Terug naar de publicatielijst die in het boek is opgenomen. Hieruit maken we op dat hij de eerste vijftien jaren van zijn werkzame leven geheel gewijd heeft aan de natuurwetenschappen. Freud leek zich later nogal neerbuigend over deze vroege neurologische studies uit te laten, maar andere en moderne neurologen spraken positief over zijn bijdrage aan de wetenschap. De lijst bevat de titels van een groot deel van zijn publicaties tot 1897, vergezeld door een korte samenvatting, variërend van een paar regels tot een halve pagina.
De lijst begint met vroege studies van Freud toen hij nog student was. Zijn eerste studie was 'Observaties over vorm en fijnere bouw van de als testikels beschreven kwabvormige organen van de aal' (1877). Een zeer biologisch onderwerp dus, zoals meer van zijn vroege onderzoek (B.v.: 'Over de bouw van zenuwvezels en zenuwcellen bij de rivierkreeft' - 1882). Zijn eerste publicatie over cocaïne stamt uit 1884 ('Over Coca'), net voor zijn eerste psychologische teksten gepubliceerd werden. De begeleidende samenvatting zegt het volgende: (p. 820)

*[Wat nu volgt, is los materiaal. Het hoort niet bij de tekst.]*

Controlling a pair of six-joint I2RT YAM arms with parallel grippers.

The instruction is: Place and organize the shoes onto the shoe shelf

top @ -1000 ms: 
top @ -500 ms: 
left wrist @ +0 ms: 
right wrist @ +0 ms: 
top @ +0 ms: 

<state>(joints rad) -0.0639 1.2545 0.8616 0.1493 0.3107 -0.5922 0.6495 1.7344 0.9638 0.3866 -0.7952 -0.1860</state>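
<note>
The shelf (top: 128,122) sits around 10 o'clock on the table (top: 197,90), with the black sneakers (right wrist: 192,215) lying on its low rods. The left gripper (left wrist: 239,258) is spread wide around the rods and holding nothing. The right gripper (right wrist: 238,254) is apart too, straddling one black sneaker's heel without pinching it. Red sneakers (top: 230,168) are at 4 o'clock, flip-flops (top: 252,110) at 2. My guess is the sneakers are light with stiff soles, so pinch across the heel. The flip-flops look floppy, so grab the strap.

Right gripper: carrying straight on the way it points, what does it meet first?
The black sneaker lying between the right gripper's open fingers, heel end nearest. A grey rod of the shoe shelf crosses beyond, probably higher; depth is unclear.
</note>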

"Mijn monografie bracht botanische en historische notities op grond van experimenten met normale mensen het opmerkelijke, stimulerende, honger, dorst en slaap opheffende effect van cocaïne en poogde indicaties voor de therapeutische toepassing van het middel op te stellen."

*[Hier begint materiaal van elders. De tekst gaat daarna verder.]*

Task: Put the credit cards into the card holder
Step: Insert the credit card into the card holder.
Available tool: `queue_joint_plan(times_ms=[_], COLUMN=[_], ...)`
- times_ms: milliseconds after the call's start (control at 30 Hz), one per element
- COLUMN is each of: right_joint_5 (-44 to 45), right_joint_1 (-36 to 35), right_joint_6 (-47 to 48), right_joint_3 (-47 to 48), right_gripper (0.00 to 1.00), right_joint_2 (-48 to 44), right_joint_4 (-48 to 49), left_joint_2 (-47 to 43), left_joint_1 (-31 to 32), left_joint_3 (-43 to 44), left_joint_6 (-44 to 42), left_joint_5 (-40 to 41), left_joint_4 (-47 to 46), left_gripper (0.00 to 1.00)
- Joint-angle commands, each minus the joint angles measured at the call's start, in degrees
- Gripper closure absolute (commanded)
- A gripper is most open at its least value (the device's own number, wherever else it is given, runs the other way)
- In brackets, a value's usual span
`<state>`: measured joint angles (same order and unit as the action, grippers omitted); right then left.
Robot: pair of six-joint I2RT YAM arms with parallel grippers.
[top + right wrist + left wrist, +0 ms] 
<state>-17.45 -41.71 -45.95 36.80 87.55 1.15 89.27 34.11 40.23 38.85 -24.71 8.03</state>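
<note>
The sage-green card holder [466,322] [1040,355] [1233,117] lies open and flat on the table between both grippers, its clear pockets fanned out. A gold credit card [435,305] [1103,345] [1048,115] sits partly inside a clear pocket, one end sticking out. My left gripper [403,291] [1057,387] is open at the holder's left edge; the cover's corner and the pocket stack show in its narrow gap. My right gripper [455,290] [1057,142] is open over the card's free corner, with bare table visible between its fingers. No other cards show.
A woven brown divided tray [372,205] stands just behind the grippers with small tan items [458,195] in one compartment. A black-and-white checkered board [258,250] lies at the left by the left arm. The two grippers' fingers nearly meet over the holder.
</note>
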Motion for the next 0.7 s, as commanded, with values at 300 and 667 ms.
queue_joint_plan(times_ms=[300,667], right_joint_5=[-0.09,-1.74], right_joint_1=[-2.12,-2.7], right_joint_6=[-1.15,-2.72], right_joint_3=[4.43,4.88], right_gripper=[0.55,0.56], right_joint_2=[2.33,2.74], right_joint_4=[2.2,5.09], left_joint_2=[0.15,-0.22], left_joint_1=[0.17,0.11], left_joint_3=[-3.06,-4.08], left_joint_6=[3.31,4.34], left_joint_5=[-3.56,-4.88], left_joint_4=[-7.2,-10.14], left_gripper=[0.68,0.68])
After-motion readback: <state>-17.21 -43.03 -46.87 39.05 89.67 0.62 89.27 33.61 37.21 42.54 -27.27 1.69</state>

Er volgde een tweede studie over het effect van cocaïne op de spierkracht (1885). Daaropvolgende studies waren meer neurologisch van aard, onder meer over de nervus acusticus (de gehoorzenuw), spieratrofie, acute multiple neuritis, halfzijdige gezichtsstoornissen etc. Dan verschijnt opnieuw een artikel over de effecten van cocaïne op de lijst; 'Opmerkingen over cocaïneverslaving en cocaïnevrees' (1887), waarin de cocaïne ter verlichting van morfineontwenning door Freud werd bepleit. Hij verdedigde hierin de stelling dat een cocaïneverslaving enkel zou ontstaan bij mensen die al aan een andere stof verslaafd waren (morfine), en dat ze niet aan het middel zelf te wijten was. Hij zat er natuurlijk volkomen naast!

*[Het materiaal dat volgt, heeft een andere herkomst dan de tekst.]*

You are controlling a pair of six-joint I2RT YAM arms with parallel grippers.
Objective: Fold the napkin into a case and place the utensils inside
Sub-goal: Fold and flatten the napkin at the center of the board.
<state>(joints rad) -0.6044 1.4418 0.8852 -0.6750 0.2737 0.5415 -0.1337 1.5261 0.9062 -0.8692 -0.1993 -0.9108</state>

In 1891 schrijft hij een boek over afasie (taal- en spraakstoornissen), wat tot een van zijn belangrijkste neurologische werken gerekend wordt. Opvallend is dat hij nog neurologisch onderzoek verricht heeft terwijl hij reeds ruimschoots over de psychologie publiceerde. Ook in 1893 schrijft hij nog over neurologische aandoeningen o.a. over enuresis (bedplassen), cerebrale diplegieën (beiderzijdse verlammingen). Vanaf 1893-94 volgen uitsluitend psychologische publicaties, op een laatste en zijn omvangrijkste neurologische bijdrage over hersenverlamming bij kinderen (1897), na. Aan zijn vriend Fliess liet hij over deze laatste studie weten zijn belangstelling voor het onderwerp te hebben verloren. Geen van de neurologische publicaties zijn opgenomen in de Werken van Freud.
Een interessante kijk in de diversiteit van Freud publicaties voor hij zich volledig op de psychologie en later de psychoanalyse ging oriënteren.